Extract, without alteration, each line from the start of the listing to the line bearing "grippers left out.".

> COLLECTED DATA
* * * *

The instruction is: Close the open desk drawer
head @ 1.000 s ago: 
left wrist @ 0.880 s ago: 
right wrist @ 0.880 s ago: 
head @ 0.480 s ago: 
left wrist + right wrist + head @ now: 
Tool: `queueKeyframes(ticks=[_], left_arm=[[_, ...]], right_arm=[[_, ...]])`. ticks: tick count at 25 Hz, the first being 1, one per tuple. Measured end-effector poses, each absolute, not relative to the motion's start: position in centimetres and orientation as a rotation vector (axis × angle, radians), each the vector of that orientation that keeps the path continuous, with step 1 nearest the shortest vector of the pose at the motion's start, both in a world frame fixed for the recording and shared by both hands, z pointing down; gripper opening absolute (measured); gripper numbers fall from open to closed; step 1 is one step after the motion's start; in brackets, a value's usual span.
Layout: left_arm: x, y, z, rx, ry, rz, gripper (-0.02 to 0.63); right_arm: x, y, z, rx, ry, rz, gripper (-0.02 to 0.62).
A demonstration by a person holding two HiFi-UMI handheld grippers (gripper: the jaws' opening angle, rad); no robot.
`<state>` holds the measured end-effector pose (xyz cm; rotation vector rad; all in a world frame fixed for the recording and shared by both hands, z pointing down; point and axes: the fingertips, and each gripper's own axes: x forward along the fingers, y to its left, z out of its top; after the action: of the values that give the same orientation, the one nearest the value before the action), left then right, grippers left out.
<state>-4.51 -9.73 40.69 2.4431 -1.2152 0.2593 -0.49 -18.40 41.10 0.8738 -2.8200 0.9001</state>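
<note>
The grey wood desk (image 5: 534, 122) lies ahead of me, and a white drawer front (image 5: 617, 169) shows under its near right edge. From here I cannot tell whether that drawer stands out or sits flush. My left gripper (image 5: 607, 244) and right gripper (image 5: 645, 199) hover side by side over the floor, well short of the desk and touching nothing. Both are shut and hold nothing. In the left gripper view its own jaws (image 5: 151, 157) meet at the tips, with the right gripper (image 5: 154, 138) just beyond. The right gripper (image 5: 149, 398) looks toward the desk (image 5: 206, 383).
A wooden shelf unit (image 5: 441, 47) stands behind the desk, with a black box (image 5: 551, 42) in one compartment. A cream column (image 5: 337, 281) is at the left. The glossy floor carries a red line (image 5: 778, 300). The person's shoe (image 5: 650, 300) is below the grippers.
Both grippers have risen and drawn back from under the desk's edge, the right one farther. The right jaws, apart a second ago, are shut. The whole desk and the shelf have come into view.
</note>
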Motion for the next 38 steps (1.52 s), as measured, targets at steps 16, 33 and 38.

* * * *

> RESPONSE AREA
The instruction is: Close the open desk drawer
head @ 1.000 s ago: 
left wrist @ 0.880 s ago: 
right wrist @ 0.880 s ago: 
head @ 0.480 s ago: 
left wrist + right wrist + head @ now: 
Tool: `queueKeyframes(ticks=[_], left_arm=[[_, ...]], right_arm=[[_, ...]])`. ticks: tick count at 25 Hz, the first being 1, one per tuple. Measured end-effector poses, each absolute, not relative to the motion's start: position in centimetres and orientation as a rotation vector (axis × angle, radians), each the vector of that orientation that keeps the path continuous, with step 1 nearest the shortest vector of the pose at the motion's start, both in a world frame fixed for the recording and shared by both hands, z pointing down; gripper opening absolute (measured); gripper numbers fall from open to closed; step 1 is one step after the motion's start; in brackets, a value's usual span.
Layout: left_arm: x, y, z, rx, ry, rz, gripper (-0.02 to 0.63); right_arm: x, y, z, rx, ry, rz, gripper (-0.02 to 0.62).
A demonstration by a person holding two HiFi-UMI handheld grippers (gripper: the jaws' opening angle, rad); no robot.
`<state>` holds the measured end-effector pose (xyz cm; rotation vector rad; all in a world frame fixed for the recording and shared by both hands, z pointing down; point and axes: the fingertips, and each gripper's own axes: x forward along the fingers, y to its left, z out of its top; after the action: of the values that give the same orientation, the one nearest the value before the action), left then right, grippers left out.

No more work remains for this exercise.